Search code examples
mysqlsqlrelational-division

Why are double nested NOT EXISTS statements unavoidable in SQL


This is more out of curiosity/scientific interest than based on a real problem.

A programming language is supposed to be a tool and tools are made to make working easier. So why is it that you can find all entries in a one table by simply doing SELECT * FROM foo WHERE bar=42; but as soon as there are multiple tables involved, there is no easy/intuitive way to say "find all tuples meeting this criteria"?

The example is about components which are shipped to different projects in different cities. Primary keys in bold.

component(**CNR**,Cname,Color,Weight,City)
project(**PNR**,Pname,City)
scp(**SNR**,**CNR**,**PNR**,Quantity)

The task is to write a query to find all components that are/were shipped to all projects in one specific city.

The given solution:

SELECT CNR
FROM components
WHERE NOT EXISTS (
    SELECT 1
    FROM project
    WHERE project.city = 'Foobar Town'
    AND NOT EXISTS (
        SELECT 1
        FROM scp
        WHERE scp.PNR = projekt.PNR
        AND scp.CNR = components.CNR ));

It is correct, makes sense and even works. But it is not intuitive--a straightforward statement of "get me this". Why?

The example and all the material in our course is based on SQL92.


Solution

  • Your question is: "Find all components that are/were shipped to all projects in one specific city." You are rephrasing this as "Find all components where there is no project in a given city that doesn't have the component."

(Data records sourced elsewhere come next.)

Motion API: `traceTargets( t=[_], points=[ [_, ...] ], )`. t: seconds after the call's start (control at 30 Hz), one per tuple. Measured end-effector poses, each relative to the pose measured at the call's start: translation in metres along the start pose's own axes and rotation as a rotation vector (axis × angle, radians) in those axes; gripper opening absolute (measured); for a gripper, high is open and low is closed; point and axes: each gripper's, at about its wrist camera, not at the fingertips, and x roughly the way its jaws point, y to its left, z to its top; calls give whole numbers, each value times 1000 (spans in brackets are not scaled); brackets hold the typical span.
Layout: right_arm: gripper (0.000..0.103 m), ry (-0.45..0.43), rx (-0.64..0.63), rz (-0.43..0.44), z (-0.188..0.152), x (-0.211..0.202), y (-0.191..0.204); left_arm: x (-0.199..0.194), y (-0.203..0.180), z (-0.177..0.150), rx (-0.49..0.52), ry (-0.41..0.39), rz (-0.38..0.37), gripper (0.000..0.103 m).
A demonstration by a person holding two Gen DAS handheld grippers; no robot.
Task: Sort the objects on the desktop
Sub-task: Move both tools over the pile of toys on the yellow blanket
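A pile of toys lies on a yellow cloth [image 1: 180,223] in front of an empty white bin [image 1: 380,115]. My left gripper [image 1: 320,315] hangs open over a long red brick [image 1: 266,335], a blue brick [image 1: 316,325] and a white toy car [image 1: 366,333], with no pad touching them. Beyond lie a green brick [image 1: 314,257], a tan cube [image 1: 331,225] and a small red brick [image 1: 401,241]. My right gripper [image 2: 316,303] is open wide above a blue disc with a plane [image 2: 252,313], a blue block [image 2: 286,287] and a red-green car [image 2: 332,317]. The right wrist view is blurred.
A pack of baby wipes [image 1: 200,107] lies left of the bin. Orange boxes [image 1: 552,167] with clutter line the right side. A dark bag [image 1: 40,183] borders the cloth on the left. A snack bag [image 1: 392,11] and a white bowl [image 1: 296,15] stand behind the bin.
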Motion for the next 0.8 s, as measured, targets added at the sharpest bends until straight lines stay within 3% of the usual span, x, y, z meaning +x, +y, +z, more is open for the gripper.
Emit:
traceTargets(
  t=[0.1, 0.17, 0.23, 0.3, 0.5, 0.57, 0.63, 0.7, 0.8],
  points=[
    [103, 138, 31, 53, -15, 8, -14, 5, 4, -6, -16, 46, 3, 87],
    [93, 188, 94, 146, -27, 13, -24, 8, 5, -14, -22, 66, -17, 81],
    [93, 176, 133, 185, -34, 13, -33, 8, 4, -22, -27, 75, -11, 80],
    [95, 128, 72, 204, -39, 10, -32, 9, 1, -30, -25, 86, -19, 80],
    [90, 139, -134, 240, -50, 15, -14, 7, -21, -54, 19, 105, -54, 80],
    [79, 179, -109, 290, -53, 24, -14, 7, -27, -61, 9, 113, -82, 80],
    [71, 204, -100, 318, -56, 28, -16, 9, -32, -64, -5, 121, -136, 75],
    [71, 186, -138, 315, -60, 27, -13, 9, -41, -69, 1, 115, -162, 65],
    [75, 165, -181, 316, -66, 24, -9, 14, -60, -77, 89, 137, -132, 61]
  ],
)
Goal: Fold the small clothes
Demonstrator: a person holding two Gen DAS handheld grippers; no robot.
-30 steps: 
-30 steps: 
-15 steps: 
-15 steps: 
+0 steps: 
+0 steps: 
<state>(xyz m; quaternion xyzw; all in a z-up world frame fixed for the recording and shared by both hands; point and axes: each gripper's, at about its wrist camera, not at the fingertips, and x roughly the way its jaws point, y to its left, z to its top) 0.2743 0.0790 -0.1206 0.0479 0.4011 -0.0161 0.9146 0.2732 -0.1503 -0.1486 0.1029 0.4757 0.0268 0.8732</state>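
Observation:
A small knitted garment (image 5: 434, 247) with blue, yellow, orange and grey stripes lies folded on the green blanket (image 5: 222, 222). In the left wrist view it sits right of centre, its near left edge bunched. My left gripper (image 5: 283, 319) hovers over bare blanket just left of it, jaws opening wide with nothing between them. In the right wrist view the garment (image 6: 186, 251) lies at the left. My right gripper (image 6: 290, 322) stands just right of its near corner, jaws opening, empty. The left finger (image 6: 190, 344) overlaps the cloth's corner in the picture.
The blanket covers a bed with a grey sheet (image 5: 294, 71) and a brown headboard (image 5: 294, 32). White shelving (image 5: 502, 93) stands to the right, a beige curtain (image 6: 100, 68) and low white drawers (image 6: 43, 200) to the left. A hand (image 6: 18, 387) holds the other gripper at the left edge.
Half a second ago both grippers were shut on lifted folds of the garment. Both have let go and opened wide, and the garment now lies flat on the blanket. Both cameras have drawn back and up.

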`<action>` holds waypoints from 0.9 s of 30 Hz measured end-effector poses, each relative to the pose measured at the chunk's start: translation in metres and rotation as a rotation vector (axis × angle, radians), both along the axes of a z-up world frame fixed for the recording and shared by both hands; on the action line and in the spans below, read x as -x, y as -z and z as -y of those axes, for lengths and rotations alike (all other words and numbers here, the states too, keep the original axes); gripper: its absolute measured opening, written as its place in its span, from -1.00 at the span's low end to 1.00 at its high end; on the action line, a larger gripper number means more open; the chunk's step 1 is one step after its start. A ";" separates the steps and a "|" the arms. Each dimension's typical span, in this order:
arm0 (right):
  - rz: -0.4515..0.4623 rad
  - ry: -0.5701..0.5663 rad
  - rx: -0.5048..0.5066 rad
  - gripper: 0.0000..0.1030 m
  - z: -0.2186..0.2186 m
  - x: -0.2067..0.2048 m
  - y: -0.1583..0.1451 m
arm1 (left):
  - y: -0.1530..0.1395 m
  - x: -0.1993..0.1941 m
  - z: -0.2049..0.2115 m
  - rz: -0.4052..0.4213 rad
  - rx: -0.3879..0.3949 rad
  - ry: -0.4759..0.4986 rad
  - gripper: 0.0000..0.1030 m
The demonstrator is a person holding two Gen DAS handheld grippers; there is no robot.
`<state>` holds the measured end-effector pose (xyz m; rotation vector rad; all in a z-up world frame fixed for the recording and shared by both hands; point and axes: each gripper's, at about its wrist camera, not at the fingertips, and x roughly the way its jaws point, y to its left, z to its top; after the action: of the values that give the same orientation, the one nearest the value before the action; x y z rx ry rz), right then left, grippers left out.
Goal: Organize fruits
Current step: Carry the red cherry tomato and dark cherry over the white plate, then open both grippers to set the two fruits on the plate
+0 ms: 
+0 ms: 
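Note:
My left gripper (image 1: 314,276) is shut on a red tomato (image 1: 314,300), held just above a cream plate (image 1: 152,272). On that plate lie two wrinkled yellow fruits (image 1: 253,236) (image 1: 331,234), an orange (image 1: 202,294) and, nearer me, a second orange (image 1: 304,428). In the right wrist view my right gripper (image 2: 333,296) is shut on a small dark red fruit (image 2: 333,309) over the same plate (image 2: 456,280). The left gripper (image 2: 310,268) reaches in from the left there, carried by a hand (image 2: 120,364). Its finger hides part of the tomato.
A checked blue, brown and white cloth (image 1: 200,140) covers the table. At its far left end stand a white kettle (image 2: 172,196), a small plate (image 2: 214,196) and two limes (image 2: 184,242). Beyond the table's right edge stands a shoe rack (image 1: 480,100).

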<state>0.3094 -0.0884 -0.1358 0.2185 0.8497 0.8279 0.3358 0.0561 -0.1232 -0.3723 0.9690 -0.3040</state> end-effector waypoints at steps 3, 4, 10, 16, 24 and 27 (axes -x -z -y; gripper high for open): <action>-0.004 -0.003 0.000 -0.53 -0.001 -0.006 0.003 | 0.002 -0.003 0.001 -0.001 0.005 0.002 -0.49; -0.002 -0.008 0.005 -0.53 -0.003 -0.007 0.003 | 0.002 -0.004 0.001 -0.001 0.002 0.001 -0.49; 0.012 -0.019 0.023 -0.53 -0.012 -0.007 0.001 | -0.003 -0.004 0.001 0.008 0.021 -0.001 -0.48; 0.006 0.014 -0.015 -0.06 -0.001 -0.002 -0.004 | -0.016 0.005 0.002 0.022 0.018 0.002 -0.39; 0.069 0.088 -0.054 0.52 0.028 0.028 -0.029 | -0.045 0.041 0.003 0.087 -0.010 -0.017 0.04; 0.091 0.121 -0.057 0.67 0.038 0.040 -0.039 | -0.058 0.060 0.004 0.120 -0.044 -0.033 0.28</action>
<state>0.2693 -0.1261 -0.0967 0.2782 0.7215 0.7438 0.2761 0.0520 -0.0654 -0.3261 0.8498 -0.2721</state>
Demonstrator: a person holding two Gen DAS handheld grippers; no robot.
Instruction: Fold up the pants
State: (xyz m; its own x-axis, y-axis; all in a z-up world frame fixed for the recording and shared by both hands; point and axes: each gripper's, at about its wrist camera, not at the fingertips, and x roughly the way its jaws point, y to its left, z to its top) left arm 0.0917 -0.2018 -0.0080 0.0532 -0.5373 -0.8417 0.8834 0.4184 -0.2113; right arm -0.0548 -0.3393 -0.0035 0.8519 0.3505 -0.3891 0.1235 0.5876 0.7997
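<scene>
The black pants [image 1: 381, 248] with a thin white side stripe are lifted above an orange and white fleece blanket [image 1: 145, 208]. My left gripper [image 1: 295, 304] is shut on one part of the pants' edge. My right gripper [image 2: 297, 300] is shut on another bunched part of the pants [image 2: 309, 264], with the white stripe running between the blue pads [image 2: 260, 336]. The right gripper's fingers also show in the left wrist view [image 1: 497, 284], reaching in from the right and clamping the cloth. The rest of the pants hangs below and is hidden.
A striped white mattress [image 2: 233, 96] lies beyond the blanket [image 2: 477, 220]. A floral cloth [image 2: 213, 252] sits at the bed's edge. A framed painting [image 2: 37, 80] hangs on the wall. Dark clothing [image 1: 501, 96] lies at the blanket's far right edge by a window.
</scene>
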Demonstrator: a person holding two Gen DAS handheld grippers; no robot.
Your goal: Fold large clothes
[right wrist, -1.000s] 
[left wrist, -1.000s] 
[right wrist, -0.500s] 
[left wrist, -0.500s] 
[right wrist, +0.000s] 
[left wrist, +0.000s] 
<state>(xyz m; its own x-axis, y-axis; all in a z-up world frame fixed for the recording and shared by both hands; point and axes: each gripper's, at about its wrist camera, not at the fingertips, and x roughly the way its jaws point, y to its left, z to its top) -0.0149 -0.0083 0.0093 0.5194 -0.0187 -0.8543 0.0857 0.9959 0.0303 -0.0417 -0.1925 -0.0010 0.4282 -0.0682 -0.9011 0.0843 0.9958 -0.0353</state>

    I'd be more inclined to answer this directly:

    select scp.component
    from scp join
         projects p
         on scp.pnr = p.pnr
    where p.city = 'Foobar Town'
    group scp.component
    having count(distinct scp.pnr) = (select count(distinct pnr)
                                      from projects
                                      where city = 'Foobar Town'
                                     );
    

    This counts the number of distinct projects in the city and compares them to the number of projects in the city (the distinct id probably not necessary in the subquery.

    First, I'm not sure if this is simpler. Second, I'm the first to admit that the NOT EXISTS method may be more efficient, although the nesting of NOT EXISTS in subqueries may be detrimental to performance. I do, however, think that this is easier to follow.